Most applications will be using a general-purpopse encoding and decoding libraries. All those applications pay a price for every format feature. Additional format complexity is not simply a matter of coding up the library, paid once. It has ongoing costs. Additional complexity means more security bugs, worse performance, bigger programs, more maintenance work, more cognitive load for humans debugging things, harder to eyeball hex dumps, etc. As well as of course reimplementation cost whenever a new implementation is needed for any reason.
Protocol complexity has a significant cost even for applications that implement a narrower subset of the spec. The designers must make a decision about which parts to support; the more complex the spec the more work that is and the more likely it is that there will be interactions between the spec's pieces that lead to mistakes while designing the subset.

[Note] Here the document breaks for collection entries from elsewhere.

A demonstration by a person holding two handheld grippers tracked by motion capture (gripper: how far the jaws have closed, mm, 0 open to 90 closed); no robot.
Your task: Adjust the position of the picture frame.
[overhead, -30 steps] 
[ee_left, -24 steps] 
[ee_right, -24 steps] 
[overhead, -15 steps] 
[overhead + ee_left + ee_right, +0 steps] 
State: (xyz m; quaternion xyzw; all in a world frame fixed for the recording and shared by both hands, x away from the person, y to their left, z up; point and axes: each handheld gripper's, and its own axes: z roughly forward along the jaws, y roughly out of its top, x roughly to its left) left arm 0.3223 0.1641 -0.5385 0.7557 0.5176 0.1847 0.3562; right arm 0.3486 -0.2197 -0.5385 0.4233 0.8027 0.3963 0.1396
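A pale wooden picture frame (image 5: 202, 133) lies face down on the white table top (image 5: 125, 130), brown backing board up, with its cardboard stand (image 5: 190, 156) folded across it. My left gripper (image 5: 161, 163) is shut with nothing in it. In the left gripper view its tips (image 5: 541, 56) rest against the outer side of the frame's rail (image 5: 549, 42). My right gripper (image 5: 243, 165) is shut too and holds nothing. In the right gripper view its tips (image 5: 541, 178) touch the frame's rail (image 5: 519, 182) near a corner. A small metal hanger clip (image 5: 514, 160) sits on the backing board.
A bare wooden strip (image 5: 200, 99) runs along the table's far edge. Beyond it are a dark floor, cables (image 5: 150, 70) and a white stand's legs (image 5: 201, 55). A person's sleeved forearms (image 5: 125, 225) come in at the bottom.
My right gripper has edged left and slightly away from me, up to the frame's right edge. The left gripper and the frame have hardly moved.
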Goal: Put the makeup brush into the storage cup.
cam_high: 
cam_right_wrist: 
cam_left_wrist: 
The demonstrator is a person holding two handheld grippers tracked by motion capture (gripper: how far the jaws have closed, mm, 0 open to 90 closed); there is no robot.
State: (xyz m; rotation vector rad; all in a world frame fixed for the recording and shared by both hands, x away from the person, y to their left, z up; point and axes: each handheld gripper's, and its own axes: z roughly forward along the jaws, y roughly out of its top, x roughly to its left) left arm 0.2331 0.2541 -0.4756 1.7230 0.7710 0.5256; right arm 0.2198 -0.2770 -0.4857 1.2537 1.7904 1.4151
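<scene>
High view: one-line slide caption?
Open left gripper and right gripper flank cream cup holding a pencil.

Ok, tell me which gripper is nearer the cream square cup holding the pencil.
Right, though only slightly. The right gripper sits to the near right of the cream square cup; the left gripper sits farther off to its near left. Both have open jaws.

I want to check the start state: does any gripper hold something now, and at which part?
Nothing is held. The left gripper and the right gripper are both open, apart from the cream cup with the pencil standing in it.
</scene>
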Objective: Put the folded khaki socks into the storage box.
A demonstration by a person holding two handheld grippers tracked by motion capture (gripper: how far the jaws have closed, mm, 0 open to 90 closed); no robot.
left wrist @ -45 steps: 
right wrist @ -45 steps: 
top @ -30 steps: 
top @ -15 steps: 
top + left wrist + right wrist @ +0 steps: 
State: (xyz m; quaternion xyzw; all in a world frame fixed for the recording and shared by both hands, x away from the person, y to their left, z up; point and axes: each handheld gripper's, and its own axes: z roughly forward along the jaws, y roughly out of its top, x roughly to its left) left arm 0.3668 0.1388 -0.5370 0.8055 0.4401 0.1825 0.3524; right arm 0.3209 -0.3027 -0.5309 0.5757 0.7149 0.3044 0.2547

Typically more complex protocols lean on their features so that even a workably narrow subset of a complex protocol is more complicated than the whole of a simpler protocol.
I still don't agree that the streaming version of these binary encoding formats is valuable. In those cases when streaming is wanted, it is usually better achieved by sending a sequence of binary-format messages. MessagePack and CBOR are both self-delimiting so this is straightforward. If you need the overall thing to be self-delimiting you can have an explicit EOF message, but normally the next layer down will have something for you to do that. Streaming is the minority use case, and makes considerably more awkward demands of a decoder (particularly one in a resource-constrained environment) and it makes sense for that complexity to be present only in the applications that need it. Particularly since leaving open indefinitely the outer wrapper(s) in a format like MessagePack/CBOR is not very nice and often isn't the right thing even for a streaming application.
FTAOD I did not mean to imply that CBOR does not have extension mechanisms. I presented MessagePack's single extension mechanism because it was simple enough to describe. CBOR has, of course, extension mechanisms. It has three extension mechanisms and three IANA registries to go along with them, each with two or three subranges with different allocation policies. CBOR's extension mechanisms are too complicated to review in a paragraph or two even in a fairly long blog posting like mine!
It is likely of course that there are applications where CBOR, given that it exists, is a better choice than MessagePack. But I think the existence of CBOR in the world is quite possibly a net negative. The people who will be helped by CBOR's features are fairly few. But many people will be impeded (even if they don't realise it) by CBOR's complexity and didn't realise they should have chosen MessagePack instead; or by division of effort between two competing protocols in a very similar problem space. This is particularly true given that CBOR is often presented as superior to, or even the successor to, MessagePack.